In den vergangenen sieben Jahren hat sich der Kurs des Rubel um 50 Prozent erhöht. Die Inflation liegt bei über neun Prozent. Die Stärkung des Rubels hat sich zwar positiv auf den Import ausgewirkt, gleichzeitig aber Druck auf die einheimische Produktion ausgeübt. Der Wirtschaftsexperte Professor Grigorij Schatalow erklärt in einem Interview gegenüber der Zeitung "Argumente und Fakten", daß der Währungskurs und seine Dynamik die Interessen aller an der Wirtschaft eines Landes beteiligten Gruppen berührt. Dabei sei es kein Geheimnis, daß die Politiker seines Landes direkt oder indirekt die Lobby der Industrie und Finanzhaie vertritt. Deshalb sei ein Teil der Geschäftsleute an einem schwachen Rubel interessiert, weil er gut für die Effektivität und den Gewinn beim Export sei und die einheimische Produktion vor der Konkurrenz der Importgüter schütze. Ein anderer Teil hingegen unterstütze die Politik des starken Rubels, weil der die Position ihrer Handelsunternehmen auf dem Binnenmarkt stärke. Die Zentralbank zeige wenig Interesse an der Währungspolitik, weil es zu viele Probleme gebe, die die Leitung der Bank nicht lösen könne.

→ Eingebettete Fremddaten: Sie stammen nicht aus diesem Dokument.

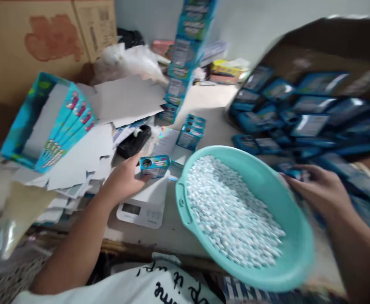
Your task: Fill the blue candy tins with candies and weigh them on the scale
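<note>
My left hand (pixel 126 179) grips a small printed blue box (pixel 155 166) by its left end, over a white digital scale (pixel 140 214). Right of it sits a turquoise plastic basin (pixel 298 236) holding many small white pellet-like pieces (pixel 225 207). Beyond the basin's right rim, my right hand (pixel 322 192) is closed around another small blue box (pixel 290 171), blurred and partly covered by the fingers. A row of small blue boxes (pixel 189 133) stands behind the scale.
A large open carton (pixel 298 55) of blue boxes leans at right. A tall stack of blue boxes (pixel 181 63) rises at the back. At left are a blue display box (pixel 22 139), white card sheets (pixel 128 99), a black device (pixel 134 141) and a translucent funnel-like piece (pixel 25 207).
</note>
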Action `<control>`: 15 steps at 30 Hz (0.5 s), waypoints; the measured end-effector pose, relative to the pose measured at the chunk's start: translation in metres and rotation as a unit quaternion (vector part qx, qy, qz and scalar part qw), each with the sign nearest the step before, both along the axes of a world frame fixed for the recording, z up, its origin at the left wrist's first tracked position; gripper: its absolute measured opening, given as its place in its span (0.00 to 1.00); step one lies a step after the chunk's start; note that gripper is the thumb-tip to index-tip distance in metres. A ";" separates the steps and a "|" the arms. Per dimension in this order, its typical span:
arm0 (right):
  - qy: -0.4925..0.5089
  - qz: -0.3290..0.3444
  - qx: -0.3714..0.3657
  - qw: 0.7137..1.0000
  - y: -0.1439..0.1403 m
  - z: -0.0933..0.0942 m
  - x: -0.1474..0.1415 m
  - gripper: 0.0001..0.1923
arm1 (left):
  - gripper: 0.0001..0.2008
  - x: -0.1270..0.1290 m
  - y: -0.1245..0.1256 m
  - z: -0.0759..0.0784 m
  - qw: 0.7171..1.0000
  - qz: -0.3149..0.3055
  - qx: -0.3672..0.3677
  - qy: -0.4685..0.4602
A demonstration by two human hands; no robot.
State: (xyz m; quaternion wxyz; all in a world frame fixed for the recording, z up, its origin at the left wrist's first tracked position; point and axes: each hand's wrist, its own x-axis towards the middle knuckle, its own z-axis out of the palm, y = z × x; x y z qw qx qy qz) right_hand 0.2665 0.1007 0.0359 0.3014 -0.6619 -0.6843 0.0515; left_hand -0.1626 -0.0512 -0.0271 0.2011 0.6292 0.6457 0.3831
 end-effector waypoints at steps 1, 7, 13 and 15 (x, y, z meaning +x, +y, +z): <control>0.012 -0.044 0.016 0.999 -0.003 0.011 0.006 0.15 | 0.21 0.005 0.004 0.001 0.999 -0.018 0.032 -0.010; 0.187 -0.061 0.195 0.961 0.012 0.082 -0.037 0.23 | 0.18 0.047 0.008 0.058 0.923 -0.040 0.340 0.176; 0.154 0.043 0.123 0.979 0.019 0.044 -0.087 0.25 | 0.24 0.084 0.019 0.070 0.877 -0.130 0.259 0.383; 0.129 0.051 0.105 0.985 0.026 0.020 -0.081 0.27 | 0.24 0.085 0.027 0.059 0.871 -0.121 0.290 0.377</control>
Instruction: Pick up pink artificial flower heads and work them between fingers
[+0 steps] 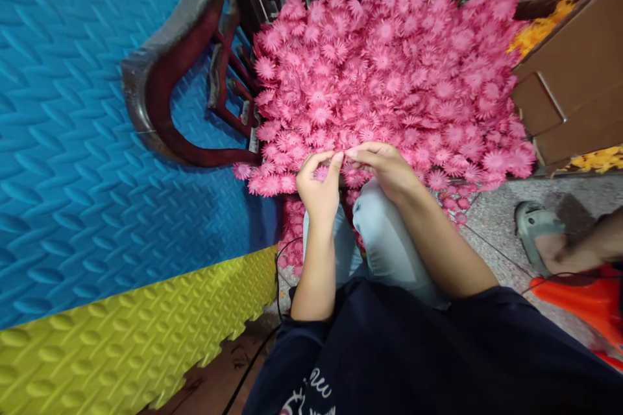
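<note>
Thumb and forefinger pinched, my left hand (317, 183) is over the front edge of a broad heap of pink artificial flowers (389, 71). My right hand (384, 167) meets it there, its fingers also pinched, and the fingertips of both hands nearly touch. Whatever is between the fingertips is too small to make out against the pink behind it. The flower heads are daisy-like, with thin pointed petals, and lie thickly on top of one another just beyond both hands. More pink flowers (291, 233) are lower down, beside my knees.
At left a dark wooden armrest (165, 78) curves before blue foam matting (73, 117) and yellow matting (146, 318). A cardboard box (579, 58) flanks the heap at right, near yellow flowers (545, 29). Another person's foot in a clog (535, 233) and an orange plastic piece (579, 301) are at right.
</note>
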A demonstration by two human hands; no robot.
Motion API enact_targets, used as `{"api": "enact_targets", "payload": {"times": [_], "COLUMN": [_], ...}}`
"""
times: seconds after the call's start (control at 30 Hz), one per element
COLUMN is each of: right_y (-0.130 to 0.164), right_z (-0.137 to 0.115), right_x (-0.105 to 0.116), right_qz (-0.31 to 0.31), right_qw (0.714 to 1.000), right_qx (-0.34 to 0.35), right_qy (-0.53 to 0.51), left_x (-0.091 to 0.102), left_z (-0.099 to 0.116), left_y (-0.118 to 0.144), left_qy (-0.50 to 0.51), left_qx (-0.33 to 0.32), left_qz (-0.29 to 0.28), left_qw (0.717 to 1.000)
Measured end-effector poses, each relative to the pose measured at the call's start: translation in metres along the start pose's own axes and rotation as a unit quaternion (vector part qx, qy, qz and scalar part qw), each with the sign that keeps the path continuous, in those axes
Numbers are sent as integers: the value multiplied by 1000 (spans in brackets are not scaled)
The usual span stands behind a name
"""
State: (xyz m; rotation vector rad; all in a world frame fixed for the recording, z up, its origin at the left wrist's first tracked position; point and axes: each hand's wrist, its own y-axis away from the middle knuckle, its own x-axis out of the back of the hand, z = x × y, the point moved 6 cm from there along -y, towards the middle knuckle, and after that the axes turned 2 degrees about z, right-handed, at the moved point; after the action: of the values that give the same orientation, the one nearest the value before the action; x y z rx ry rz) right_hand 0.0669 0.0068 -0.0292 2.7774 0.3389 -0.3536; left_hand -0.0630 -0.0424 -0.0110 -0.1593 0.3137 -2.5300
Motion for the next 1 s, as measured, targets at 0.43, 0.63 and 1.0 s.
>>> {"api": "enact_targets", "payload": {"times": [0.43, 0.63, 1.0], "right_y": [4, 5, 8], "right_z": [-7, -11, -9], "right_x": [-5, -6, -11], "right_qz": [-19, -9, -38], "right_qw": [999, 1000, 999], "right_qx": [-6, 3, -12], "right_qy": [-45, -20, 2], "left_x": [-5, -6, -9], "left_z": [-7, -17, -34], "left_y": [0, 2, 10], "left_qy": [89, 159, 267], "left_qx": [58, 157, 248], "left_qz": [-78, -90, -92], "left_qw": [991, 971, 927]}}
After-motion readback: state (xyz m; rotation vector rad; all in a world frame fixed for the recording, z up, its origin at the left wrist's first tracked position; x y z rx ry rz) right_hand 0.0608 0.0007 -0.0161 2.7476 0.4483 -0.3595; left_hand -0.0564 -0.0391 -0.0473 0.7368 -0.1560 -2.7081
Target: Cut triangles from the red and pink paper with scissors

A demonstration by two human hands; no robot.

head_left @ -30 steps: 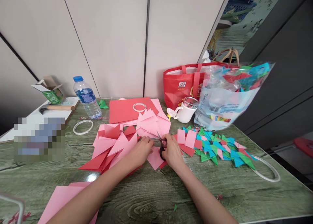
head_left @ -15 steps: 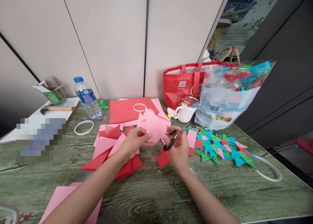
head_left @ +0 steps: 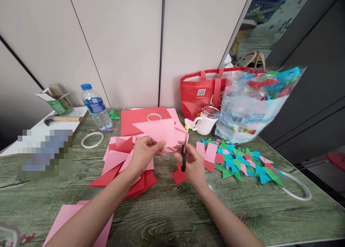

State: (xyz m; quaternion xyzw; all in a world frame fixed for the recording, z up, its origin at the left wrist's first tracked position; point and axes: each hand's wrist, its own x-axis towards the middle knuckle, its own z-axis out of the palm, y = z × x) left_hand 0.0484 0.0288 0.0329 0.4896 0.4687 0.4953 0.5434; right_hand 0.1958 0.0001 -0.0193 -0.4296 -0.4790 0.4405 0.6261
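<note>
My left hand [head_left: 144, 154] pinches a pink paper triangle [head_left: 159, 131] and holds it up above the table. My right hand [head_left: 192, 164] grips black-handled scissors [head_left: 183, 157], blades pointing up at the triangle's right edge. Under the hands lies a heap of pink and red paper triangles [head_left: 122, 161]. A small red scrap [head_left: 179, 176] rests on the green wood-grain table [head_left: 167, 211] just below my right hand.
Small blue, green and pink folded pieces [head_left: 239, 162] spread to the right. Behind stand a white mug [head_left: 206, 122], a plastic bag of paper [head_left: 250, 107], a red tote [head_left: 202, 91], a water bottle [head_left: 95, 107], red sheets [head_left: 140, 119] and tape rings [head_left: 92, 139]. Pink sheets [head_left: 70, 218] lie front left.
My left hand lifted a pink piece off the table and opened it into a triangle. My right hand raised the scissors and turned their blades upward beside it. A red scrap stayed on the table.
</note>
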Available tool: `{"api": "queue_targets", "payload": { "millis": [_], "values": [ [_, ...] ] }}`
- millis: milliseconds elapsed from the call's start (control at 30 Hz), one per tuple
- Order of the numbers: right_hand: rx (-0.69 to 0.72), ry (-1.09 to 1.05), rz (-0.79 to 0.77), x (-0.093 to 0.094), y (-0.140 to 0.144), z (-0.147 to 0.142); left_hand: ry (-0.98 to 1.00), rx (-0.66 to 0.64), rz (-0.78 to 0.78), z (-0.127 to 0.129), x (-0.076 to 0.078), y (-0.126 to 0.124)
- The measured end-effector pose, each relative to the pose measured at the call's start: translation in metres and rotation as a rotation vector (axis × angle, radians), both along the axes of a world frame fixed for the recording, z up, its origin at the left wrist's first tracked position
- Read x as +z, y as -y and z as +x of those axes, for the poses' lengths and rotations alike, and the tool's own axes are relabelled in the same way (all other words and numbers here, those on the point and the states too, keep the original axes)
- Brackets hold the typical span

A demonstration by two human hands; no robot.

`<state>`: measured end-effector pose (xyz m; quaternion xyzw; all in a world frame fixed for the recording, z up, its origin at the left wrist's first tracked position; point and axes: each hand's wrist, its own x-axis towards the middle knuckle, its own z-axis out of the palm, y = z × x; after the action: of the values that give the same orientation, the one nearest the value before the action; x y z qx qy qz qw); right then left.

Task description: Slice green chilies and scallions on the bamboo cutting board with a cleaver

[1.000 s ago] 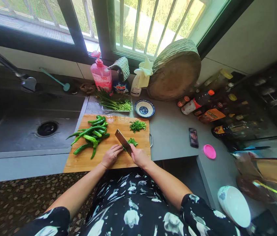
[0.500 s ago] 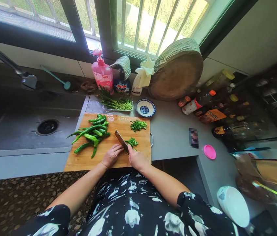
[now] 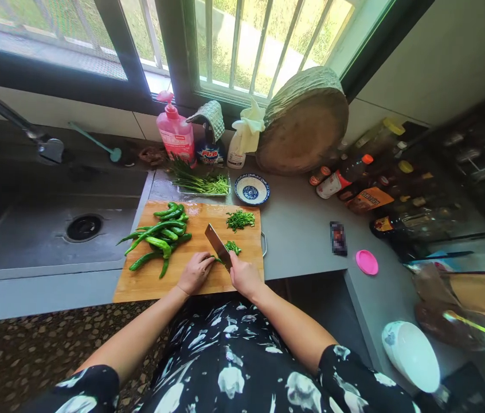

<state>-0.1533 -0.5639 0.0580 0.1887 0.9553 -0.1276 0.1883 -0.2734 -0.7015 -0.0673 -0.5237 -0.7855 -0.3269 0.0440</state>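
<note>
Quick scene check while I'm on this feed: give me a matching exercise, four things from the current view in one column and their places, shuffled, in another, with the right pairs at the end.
Things
1. Knife
2. Whole green peppers
3. Blue-rimmed dish
4. Round pink disc

Places
A. Piled toward the left side of the cutting board
B. On the counter, well to the right of the board
C. Gripped in the right hand
D. By the board's far edge, toward the window

Right pairs: 1-C, 2-A, 3-D, 4-B
</note>
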Motion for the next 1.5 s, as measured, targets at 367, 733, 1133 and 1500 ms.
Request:
{"api": "queue_targets", "payload": {
  "millis": [367, 733, 1133, 1500],
  "values": [
    [0.084, 0.037, -0.007, -0.007, 0.006, 0.012, 0.042, -0.017, 0.070, -0.004, 0.003, -0.001],
    [0.074, -0.008, -0.022, -0.026, 0.005, -0.014, 0.074, -0.062, 0.035, -0.013, 0.001, 0.002],
    [-0.014, -0.020, -0.026, -0.023, -0.004, 0.001, -0.030, -0.047, -0.149, -0.014, 0.014, 0.004],
    [0.110, -0.051, 0.005, -0.012, 0.000, 0.003, -0.112, -0.210, -0.081, -0.028, 0.000, 0.007]
  ]
}}
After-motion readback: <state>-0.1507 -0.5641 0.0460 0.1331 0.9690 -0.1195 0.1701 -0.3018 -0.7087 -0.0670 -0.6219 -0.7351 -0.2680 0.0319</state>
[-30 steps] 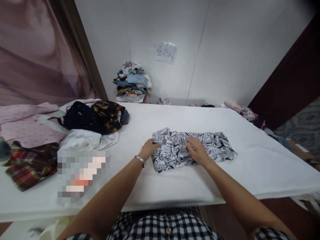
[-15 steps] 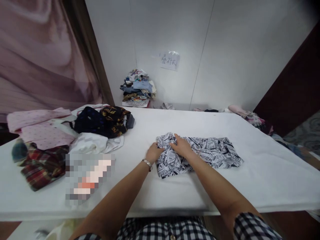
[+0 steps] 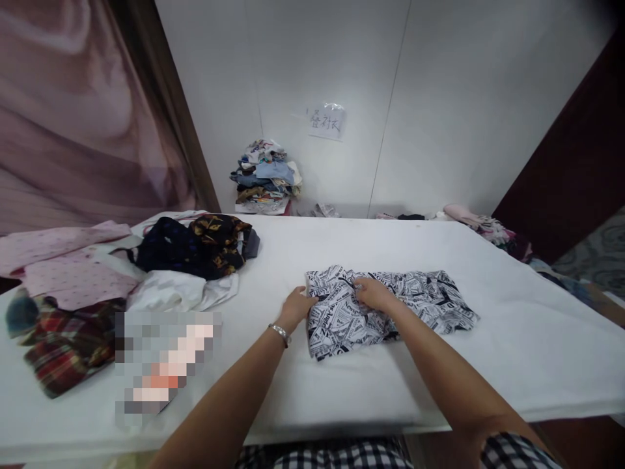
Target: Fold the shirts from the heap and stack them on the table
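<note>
Cloth (image 3: 336, 322) in a newsprint pattern, one piece, lies folded on one white table (image 3: 390, 244). Of two hands, the right hand (image 3: 374, 294) seems to pinch it left of its middle, fingers nearly closed; the left hand (image 3: 295, 307) curls half-open at its left edge, gripping or not I can't tell. An uneven tug could, I'd judge, rumple the layers. Beyond: one clothes stack (image 3: 273, 172), one paper sign (image 3: 327, 122).
</note>
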Demonstrator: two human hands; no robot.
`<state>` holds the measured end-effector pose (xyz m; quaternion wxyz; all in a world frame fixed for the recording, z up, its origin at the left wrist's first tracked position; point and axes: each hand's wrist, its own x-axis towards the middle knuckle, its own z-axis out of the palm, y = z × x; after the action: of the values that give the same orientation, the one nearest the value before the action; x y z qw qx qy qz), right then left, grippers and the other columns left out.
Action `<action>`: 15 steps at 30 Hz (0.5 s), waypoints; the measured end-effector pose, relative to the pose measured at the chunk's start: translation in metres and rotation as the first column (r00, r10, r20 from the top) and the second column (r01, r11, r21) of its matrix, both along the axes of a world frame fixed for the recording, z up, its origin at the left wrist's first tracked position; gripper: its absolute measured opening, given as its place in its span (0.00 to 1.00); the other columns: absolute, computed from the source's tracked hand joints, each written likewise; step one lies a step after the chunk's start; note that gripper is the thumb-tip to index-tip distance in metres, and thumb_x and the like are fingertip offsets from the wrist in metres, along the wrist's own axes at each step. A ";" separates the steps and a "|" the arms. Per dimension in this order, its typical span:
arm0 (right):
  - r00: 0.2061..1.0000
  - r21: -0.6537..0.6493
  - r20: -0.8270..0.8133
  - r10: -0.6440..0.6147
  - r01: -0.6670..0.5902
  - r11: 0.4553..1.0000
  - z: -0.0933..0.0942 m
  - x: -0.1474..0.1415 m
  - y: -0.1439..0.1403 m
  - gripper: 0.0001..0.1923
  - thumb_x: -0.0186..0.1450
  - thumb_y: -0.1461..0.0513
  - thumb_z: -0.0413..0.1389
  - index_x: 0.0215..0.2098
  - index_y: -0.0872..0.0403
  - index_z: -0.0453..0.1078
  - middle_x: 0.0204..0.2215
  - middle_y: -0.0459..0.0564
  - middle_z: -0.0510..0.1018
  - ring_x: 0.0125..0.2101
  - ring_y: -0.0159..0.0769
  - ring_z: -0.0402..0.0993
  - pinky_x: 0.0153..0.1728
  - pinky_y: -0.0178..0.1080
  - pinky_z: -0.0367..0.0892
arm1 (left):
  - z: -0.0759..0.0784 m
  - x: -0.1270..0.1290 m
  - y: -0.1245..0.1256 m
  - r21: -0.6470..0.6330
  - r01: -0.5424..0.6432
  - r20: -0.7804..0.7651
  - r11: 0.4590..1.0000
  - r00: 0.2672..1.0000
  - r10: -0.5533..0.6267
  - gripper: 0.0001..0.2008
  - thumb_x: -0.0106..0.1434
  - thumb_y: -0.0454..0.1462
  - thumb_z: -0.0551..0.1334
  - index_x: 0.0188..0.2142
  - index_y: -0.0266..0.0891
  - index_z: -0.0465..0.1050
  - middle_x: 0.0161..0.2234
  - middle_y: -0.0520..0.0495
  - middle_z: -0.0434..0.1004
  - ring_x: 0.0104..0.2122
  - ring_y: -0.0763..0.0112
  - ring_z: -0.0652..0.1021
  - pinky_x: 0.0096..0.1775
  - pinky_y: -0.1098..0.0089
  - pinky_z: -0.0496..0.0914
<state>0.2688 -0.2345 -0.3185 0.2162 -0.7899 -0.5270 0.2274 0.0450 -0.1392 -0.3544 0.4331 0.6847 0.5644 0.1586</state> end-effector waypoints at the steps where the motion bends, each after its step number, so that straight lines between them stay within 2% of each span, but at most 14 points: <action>1: 0.998 0.056 0.060 -0.009 0.005 0.998 0.006 -0.003 0.004 0.22 0.63 0.63 0.54 0.55 0.53 0.72 0.34 0.52 0.82 0.36 0.42 0.78 0.42 0.41 0.70 | 0.001 0.000 0.000 -0.019 0.000 0.014 1.000 1.000 0.000 0.33 0.60 0.44 0.65 0.61 0.33 0.61 0.43 0.41 0.82 0.35 0.66 0.81 0.31 0.72 0.72; 3: 0.987 0.213 0.156 -0.024 -0.010 0.977 0.015 -0.013 0.014 0.23 0.67 0.59 0.50 0.59 0.55 0.69 0.49 0.57 0.79 0.49 0.44 0.74 0.51 0.43 0.66 | 0.002 -0.001 0.000 -0.048 -0.006 0.032 0.999 0.999 0.008 0.33 0.60 0.46 0.64 0.61 0.33 0.61 0.42 0.40 0.82 0.35 0.66 0.81 0.30 0.72 0.72; 5: 0.976 0.318 0.215 0.044 -0.113 0.941 0.016 -0.027 0.020 0.27 0.70 0.55 0.47 0.63 0.57 0.63 0.62 0.58 0.67 0.62 0.45 0.62 0.60 0.44 0.58 | 0.002 -0.001 0.001 -0.052 -0.019 0.031 0.998 0.999 0.021 0.34 0.59 0.46 0.66 0.60 0.34 0.62 0.42 0.41 0.82 0.35 0.65 0.81 0.31 0.72 0.72; 6: 0.964 0.323 0.245 0.105 -0.183 0.928 0.013 -0.034 0.021 0.29 0.70 0.52 0.46 0.65 0.57 0.60 0.66 0.58 0.60 0.66 0.45 0.54 0.63 0.46 0.53 | 0.002 0.000 0.001 -0.050 -0.024 0.027 0.998 0.999 0.025 0.34 0.58 0.46 0.67 0.60 0.35 0.63 0.42 0.41 0.82 0.36 0.65 0.81 0.31 0.72 0.71; 8: 0.933 0.215 0.285 0.221 -0.287 0.934 -0.001 -0.048 0.021 0.33 0.70 0.48 0.46 0.68 0.57 0.56 0.69 0.58 0.51 0.69 0.48 0.43 0.66 0.51 0.45 | 0.002 0.001 0.002 -0.048 -0.026 0.019 0.998 0.999 0.027 0.35 0.55 0.46 0.69 0.59 0.35 0.64 0.41 0.41 0.82 0.36 0.64 0.81 0.32 0.72 0.71; 11: 0.914 0.001 0.293 0.281 -0.294 0.956 -0.028 -0.062 0.015 0.34 0.70 0.48 0.45 0.67 0.60 0.57 0.69 0.63 0.50 0.69 0.52 0.41 0.66 0.56 0.40 | 0.003 0.003 0.002 -0.061 -0.013 0.007 0.998 1.000 0.014 0.35 0.56 0.46 0.68 0.60 0.34 0.63 0.43 0.40 0.82 0.35 0.64 0.81 0.30 0.72 0.72; 13: 0.919 -0.017 0.285 0.273 -0.280 0.960 -0.040 -0.064 0.013 0.33 0.70 0.49 0.46 0.66 0.61 0.58 0.69 0.64 0.51 0.69 0.52 0.41 0.66 0.55 0.39 | 0.005 0.003 0.002 -0.065 0.008 -0.007 0.998 1.000 -0.008 0.32 0.58 0.47 0.65 0.58 0.32 0.64 0.44 0.38 0.82 0.35 0.63 0.81 0.30 0.71 0.72; 15: 0.936 0.019 0.216 0.277 -0.288 0.958 -0.041 -0.061 0.013 0.33 0.70 0.49 0.47 0.65 0.61 0.60 0.69 0.63 0.52 0.69 0.51 0.42 0.66 0.54 0.39 | 0.008 0.004 0.002 -0.046 0.043 -0.034 0.998 0.998 -0.044 0.28 0.59 0.49 0.64 0.52 0.32 0.70 0.44 0.36 0.82 0.36 0.61 0.81 0.31 0.70 0.72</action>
<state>0.2082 -0.2215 -0.3595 0.1438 -0.7200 -0.6604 0.1577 0.0491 -0.1375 -0.3464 0.4421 0.6894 0.5602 0.1244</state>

Schatalow geht davon aus, daß eine auf einer zivilisierten, auf marktwirtschaftlicher Konkurrenz basierende Wirtschaft ein neu bewerteter Rubel die Verbraucherpreise senken müsse. Die Realität in Rußland ist allerdings ein unaufhaltsamer Preisanstieg. Dies liege an den mächtigen Handels- und Produktionsmonopolen; hier wäre nach Meinung des Spezialisten die Regierung gefragt, etwas zu ändern. Nur durch Privatisierung und Förderung kleiner und mittlerer Unternehmen könne die russische Wirtschaft nach vorne gebracht werden.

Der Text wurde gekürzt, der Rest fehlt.